» HOW TO COMPLETE THIS TASK: The answer must consist only of the lines from the line with "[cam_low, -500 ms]" to the line with "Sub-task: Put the", both included, exactly as they stand below.
====== WORKING DATA ======
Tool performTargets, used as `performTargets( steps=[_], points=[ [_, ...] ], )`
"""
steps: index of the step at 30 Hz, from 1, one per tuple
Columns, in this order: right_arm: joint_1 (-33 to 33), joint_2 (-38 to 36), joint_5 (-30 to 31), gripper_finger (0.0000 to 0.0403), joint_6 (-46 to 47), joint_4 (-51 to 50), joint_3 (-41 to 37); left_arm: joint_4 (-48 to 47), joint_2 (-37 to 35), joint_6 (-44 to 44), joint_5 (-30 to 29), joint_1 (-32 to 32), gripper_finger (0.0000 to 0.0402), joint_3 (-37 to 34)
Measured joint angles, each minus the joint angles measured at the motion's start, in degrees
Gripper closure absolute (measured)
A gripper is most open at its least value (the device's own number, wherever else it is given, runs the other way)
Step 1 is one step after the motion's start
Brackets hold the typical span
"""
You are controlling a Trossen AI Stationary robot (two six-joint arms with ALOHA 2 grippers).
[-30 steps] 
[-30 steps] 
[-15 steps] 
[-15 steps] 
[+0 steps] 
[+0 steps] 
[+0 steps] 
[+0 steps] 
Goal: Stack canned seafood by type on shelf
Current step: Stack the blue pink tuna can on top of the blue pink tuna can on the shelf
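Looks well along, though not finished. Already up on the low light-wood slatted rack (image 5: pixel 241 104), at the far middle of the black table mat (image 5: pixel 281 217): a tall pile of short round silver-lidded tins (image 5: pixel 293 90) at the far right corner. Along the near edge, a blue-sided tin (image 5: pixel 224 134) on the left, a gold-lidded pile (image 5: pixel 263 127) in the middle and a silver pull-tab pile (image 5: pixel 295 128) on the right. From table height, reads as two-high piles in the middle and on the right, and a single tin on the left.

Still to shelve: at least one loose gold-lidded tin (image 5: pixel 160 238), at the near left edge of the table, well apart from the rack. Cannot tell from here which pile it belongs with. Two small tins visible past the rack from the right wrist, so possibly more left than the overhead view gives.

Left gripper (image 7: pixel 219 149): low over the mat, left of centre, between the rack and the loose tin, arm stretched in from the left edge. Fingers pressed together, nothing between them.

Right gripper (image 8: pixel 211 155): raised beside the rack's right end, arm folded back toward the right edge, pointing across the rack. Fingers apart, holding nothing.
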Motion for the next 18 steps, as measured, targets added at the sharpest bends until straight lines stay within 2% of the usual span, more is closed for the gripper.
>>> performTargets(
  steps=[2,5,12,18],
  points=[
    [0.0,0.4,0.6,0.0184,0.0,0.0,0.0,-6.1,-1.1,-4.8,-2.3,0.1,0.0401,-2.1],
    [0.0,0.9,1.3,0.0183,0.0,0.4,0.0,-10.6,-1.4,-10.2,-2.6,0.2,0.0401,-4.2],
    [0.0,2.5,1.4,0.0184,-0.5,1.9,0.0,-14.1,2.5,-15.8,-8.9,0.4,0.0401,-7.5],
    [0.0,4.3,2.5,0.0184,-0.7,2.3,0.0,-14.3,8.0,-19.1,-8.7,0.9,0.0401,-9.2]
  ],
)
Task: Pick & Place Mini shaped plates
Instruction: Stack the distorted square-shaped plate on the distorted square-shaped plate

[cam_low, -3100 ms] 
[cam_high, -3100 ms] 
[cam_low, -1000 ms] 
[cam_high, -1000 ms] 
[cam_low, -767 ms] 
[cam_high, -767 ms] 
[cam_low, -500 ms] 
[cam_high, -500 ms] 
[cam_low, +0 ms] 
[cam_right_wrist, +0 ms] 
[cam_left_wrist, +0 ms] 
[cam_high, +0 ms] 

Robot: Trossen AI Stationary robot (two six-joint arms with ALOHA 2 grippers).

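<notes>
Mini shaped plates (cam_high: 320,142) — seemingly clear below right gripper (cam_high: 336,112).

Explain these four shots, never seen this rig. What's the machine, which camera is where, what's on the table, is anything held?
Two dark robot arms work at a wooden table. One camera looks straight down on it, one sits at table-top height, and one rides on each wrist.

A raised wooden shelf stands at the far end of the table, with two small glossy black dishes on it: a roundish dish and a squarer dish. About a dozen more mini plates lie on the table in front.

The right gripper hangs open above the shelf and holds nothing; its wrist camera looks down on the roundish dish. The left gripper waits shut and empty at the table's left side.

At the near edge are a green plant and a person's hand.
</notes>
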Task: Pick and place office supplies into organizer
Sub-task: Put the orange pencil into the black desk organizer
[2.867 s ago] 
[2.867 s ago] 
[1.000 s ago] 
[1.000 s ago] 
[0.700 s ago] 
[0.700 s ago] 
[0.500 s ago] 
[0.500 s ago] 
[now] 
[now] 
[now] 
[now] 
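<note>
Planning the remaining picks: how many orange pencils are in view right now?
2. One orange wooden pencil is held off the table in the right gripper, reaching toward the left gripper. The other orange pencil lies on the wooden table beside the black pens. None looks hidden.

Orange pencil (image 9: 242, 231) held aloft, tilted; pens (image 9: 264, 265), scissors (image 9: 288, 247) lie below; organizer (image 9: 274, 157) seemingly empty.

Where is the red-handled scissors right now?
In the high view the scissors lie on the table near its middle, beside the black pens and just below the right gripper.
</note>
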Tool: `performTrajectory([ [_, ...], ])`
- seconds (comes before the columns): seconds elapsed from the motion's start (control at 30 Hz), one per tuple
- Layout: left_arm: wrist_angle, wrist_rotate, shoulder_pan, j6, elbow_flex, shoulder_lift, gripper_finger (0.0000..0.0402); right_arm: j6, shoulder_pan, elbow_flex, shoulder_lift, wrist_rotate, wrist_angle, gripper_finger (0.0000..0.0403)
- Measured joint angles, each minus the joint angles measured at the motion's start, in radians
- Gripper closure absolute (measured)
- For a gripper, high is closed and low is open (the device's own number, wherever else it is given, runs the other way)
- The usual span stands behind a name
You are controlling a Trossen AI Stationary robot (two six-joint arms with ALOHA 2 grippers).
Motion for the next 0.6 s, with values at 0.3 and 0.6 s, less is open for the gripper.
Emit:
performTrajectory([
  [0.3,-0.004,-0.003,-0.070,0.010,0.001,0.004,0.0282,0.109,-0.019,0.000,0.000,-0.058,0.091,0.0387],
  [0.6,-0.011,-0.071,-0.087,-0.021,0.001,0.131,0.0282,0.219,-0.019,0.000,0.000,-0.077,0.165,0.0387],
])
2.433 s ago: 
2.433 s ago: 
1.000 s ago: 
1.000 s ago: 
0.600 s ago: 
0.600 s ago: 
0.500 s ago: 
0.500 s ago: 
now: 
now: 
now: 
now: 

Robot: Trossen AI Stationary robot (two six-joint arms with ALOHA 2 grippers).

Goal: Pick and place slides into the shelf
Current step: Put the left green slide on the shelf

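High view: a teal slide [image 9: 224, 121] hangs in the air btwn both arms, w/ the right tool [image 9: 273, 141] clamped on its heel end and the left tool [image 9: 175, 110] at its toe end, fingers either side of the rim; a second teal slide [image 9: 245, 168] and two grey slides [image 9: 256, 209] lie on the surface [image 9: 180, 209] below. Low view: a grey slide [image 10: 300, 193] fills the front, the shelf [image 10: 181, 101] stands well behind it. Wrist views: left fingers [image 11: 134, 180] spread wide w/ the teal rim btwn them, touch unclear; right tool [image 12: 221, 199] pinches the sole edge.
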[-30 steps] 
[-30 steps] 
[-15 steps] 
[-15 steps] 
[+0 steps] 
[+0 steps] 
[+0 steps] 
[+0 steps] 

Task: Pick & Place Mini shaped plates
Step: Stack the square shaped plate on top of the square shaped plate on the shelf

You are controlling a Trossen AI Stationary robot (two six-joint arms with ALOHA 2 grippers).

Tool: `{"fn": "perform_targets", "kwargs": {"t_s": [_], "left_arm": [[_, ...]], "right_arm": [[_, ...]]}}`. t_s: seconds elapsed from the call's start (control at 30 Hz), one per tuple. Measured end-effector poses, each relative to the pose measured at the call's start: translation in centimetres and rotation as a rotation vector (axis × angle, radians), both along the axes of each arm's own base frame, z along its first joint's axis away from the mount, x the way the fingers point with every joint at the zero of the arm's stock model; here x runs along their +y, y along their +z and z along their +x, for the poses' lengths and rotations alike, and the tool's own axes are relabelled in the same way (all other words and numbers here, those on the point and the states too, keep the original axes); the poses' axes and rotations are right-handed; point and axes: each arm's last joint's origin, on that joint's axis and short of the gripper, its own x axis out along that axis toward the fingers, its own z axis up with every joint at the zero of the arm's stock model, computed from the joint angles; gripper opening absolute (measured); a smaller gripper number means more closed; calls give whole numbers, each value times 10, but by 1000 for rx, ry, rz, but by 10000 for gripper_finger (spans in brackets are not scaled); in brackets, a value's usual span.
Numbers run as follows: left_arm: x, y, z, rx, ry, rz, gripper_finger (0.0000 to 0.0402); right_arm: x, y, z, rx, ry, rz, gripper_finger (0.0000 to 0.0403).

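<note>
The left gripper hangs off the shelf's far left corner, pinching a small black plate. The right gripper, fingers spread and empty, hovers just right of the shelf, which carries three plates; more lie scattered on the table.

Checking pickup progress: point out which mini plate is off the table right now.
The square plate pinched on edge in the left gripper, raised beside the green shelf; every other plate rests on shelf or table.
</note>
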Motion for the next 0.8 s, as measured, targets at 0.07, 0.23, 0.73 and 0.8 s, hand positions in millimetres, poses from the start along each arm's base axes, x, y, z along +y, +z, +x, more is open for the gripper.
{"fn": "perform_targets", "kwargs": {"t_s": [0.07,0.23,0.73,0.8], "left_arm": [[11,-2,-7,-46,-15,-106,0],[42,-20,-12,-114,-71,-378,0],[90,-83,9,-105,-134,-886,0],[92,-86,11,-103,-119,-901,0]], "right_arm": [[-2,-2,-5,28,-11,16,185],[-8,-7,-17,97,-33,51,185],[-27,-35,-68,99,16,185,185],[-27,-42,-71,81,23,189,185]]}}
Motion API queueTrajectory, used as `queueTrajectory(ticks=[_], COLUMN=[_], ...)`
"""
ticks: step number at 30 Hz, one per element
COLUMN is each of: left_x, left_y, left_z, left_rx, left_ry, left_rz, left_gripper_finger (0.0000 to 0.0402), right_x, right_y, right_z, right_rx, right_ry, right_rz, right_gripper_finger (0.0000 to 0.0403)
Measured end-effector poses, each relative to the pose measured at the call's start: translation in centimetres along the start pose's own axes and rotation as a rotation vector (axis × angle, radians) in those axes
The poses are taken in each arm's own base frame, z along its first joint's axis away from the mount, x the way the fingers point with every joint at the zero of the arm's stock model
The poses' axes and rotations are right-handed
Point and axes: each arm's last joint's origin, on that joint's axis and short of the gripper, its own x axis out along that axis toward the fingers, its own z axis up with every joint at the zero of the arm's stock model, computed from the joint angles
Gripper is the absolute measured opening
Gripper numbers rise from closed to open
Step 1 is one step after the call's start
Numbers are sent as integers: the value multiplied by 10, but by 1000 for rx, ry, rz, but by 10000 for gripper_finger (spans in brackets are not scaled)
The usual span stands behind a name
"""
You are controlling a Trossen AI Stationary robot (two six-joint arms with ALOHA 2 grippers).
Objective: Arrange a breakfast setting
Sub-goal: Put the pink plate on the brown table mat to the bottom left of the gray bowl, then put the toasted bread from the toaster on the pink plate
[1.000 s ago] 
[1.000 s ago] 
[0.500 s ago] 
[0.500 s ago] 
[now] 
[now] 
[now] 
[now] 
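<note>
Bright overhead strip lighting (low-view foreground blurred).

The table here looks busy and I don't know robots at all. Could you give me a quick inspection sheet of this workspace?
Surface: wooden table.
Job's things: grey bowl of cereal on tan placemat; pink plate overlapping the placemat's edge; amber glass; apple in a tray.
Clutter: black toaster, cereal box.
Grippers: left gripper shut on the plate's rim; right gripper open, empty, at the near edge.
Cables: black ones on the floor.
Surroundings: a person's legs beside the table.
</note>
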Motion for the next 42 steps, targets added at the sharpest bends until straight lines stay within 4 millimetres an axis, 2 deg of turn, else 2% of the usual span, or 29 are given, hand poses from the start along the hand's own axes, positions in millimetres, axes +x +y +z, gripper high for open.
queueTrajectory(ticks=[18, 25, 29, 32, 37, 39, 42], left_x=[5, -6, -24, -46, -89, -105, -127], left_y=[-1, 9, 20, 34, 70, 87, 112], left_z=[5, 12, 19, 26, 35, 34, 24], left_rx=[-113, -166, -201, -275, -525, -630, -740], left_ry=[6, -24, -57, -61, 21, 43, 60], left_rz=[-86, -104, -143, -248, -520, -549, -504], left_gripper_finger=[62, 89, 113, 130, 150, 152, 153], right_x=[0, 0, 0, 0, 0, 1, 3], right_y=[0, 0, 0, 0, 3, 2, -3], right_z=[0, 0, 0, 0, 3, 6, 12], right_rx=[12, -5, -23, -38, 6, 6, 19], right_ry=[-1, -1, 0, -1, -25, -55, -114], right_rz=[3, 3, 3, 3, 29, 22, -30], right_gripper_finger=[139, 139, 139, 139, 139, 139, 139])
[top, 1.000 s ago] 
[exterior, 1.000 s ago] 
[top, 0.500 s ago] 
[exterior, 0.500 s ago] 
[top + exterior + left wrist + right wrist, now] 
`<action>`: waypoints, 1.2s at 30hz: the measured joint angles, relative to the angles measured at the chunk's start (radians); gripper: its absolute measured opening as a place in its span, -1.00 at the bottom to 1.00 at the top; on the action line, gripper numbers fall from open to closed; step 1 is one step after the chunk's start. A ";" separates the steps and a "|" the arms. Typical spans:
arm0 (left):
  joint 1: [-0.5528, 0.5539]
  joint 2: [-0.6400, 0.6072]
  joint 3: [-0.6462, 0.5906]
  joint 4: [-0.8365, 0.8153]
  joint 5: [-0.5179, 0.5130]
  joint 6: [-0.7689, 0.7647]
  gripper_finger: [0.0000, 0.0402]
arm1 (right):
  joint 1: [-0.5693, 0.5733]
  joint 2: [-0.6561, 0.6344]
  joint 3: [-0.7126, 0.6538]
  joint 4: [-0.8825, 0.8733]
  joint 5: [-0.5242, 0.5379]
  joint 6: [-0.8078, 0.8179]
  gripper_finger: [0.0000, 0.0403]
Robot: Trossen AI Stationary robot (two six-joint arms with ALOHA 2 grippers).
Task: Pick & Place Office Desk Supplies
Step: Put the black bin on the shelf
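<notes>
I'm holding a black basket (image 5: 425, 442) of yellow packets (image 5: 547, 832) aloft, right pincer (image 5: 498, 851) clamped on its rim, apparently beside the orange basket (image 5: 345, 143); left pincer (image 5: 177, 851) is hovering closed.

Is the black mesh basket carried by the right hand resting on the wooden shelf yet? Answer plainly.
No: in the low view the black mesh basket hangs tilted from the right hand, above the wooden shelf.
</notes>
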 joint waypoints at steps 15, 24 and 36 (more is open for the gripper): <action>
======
» TASK RESPONSE:
[cam_low, -500 ms] 
[cam_high, -500 ms] 
[cam_low, +0 ms] 
[cam_right_wrist, +0 ms] 
[cam_left_wrist, +0 ms] 
[cam_high, +0 ms] 

Robot: Trossen AI Stationary robot (two six-joint arms with ALOHA 2 grippers).

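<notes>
Mini shaped plates (cam_high: 320,142) — seemingly clear below right gripper (cam_high: 336,112).

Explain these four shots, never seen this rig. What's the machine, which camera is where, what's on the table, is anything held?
Two dark robot arms work at a wooden table. One camera looks straight down on it, one sits at table-top height, and one rides on each wrist.

A raised wooden shelf stands at the far end of the table, with two small glossy black dishes on it: a roundish dish and a squarer dish. About a dozen more mini plates lie on the table in front.

The right gripper hangs open above the shelf and holds nothing; its wrist camera looks down on the roundish dish. The left gripper waits shut and empty at the table's left side.

At the near edge are a green plant and a person's hand.
</notes>
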Task: Pick and place office supplies into organizer
Sub-task: Put the orange pencil into the black desk organizer

There is nothing more to the answer.